## Prompt:
Return every line of the listing below so that it matches the original exactly.

## Recorded data:

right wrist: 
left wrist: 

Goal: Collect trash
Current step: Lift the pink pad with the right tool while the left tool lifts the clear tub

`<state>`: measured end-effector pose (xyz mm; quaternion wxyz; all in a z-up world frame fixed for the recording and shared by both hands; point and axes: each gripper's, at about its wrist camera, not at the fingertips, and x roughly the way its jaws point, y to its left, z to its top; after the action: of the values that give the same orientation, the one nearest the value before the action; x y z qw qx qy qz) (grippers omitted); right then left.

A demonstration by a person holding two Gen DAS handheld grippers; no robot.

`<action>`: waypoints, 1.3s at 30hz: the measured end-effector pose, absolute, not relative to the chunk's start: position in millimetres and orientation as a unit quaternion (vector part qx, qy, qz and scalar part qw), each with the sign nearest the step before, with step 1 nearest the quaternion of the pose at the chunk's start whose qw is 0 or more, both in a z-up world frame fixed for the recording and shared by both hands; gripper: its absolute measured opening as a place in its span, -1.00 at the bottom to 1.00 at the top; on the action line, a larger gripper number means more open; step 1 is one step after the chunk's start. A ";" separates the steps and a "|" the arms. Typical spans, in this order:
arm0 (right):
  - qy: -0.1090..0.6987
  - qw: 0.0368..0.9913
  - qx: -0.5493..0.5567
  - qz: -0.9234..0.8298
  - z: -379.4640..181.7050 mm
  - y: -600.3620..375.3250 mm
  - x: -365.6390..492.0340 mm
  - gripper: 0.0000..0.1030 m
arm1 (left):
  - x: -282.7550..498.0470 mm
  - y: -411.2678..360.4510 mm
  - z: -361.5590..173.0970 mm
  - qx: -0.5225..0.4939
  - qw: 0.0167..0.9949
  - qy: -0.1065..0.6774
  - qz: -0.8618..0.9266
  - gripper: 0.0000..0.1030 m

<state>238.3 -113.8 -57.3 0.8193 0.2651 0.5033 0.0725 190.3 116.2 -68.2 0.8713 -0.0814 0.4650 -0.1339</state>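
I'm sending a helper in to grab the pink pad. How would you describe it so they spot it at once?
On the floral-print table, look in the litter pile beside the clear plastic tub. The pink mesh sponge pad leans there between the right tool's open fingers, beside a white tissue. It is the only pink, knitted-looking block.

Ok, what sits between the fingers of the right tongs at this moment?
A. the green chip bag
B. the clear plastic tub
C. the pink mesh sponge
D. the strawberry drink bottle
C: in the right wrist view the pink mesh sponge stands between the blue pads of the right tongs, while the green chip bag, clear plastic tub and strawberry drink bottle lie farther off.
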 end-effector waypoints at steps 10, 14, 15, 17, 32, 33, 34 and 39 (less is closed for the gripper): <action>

## Result of the exercise:
right wrist: 
left wrist: 

Goal: Collect trash
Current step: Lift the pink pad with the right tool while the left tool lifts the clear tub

`<state>`: measured end-effector pose (xyz mm; quaternion wxyz; all in a z-up world frame fixed for the recording and shared by both hands; point and axes: each gripper's, at about its wrist camera, not at the fingertips, and x roughly the way its jaws point, y to its left, z to its top; after the action: of the values that give the same orientation, the one nearest the value before the action; x y z qw qx qy qz) (grippers omitted); right then left.

A demonstration by a person holding two Gen DAS handheld grippers; no robot.

`<action>`: waypoints, 1.3s at 30hz: the measured end-effector pose, absolute, not relative to the chunk's start: position in millimetres and orientation as a unit quaternion (vector part qx, qy, qz and scalar part qw), each with the sign nearest the step before, with step 1 nearest the quaternion of the pose at the chunk's start whose qw is 0 or more, both in a z-up world frame fixed for the recording and shared by both hands; gripper: its absolute measured opening as a place in its span, -1.00 at the bottom to 1.00 at the top; on the action line, a larger gripper number means more open; step 1 is one step after the chunk's start. A ";" separates the steps and a "|" the arms. Typical spans, in this order:
arm0 (right):
  - qy: -0.1090..0.6987
  - qw: 0.0368..0.9913
  - qx: -0.5493..0.5567
  - qz: -0.9234..0.8298
  - z: -379.4640..181.7050 mm
  - y: -600.3620..375.3250 mm
  - x: -365.6390..492.0340 mm
  - gripper: 0.0000..0.1030 m
arm1 (left):
  - x: -282.7550..498.0470 mm
  - y: -411.2678..360.4510 mm
  - z: -361.5590..173.0970 mm
  - qx: -0.5225..0.4939
  - qw: 0.0167..0.9949
  - qy: -0.1065..0.6774
  - qz: -0.8618..0.9266
  - gripper: 0.0000..0.1030 m

<state>238.3 -113.8 -57.3 0.8193 0.2651 0.5033 0.0725 190.3 116.2 -68.2 0.8713 -0.0814 0.4650 -0.1339</state>
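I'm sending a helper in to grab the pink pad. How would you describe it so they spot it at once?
On the floral-print table, look in the litter pile beside the clear plastic tub. The pink mesh sponge pad leans there between the right tool's open fingers, beside a white tissue. It is the only pink, knitted-looking block.

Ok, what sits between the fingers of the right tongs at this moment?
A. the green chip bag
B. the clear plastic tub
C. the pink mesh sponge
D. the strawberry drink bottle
C: in the right wrist view the pink mesh sponge stands between the blue pads of the right tongs, while the green chip bag, clear plastic tub and strawberry drink bottle lie farther off.
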 end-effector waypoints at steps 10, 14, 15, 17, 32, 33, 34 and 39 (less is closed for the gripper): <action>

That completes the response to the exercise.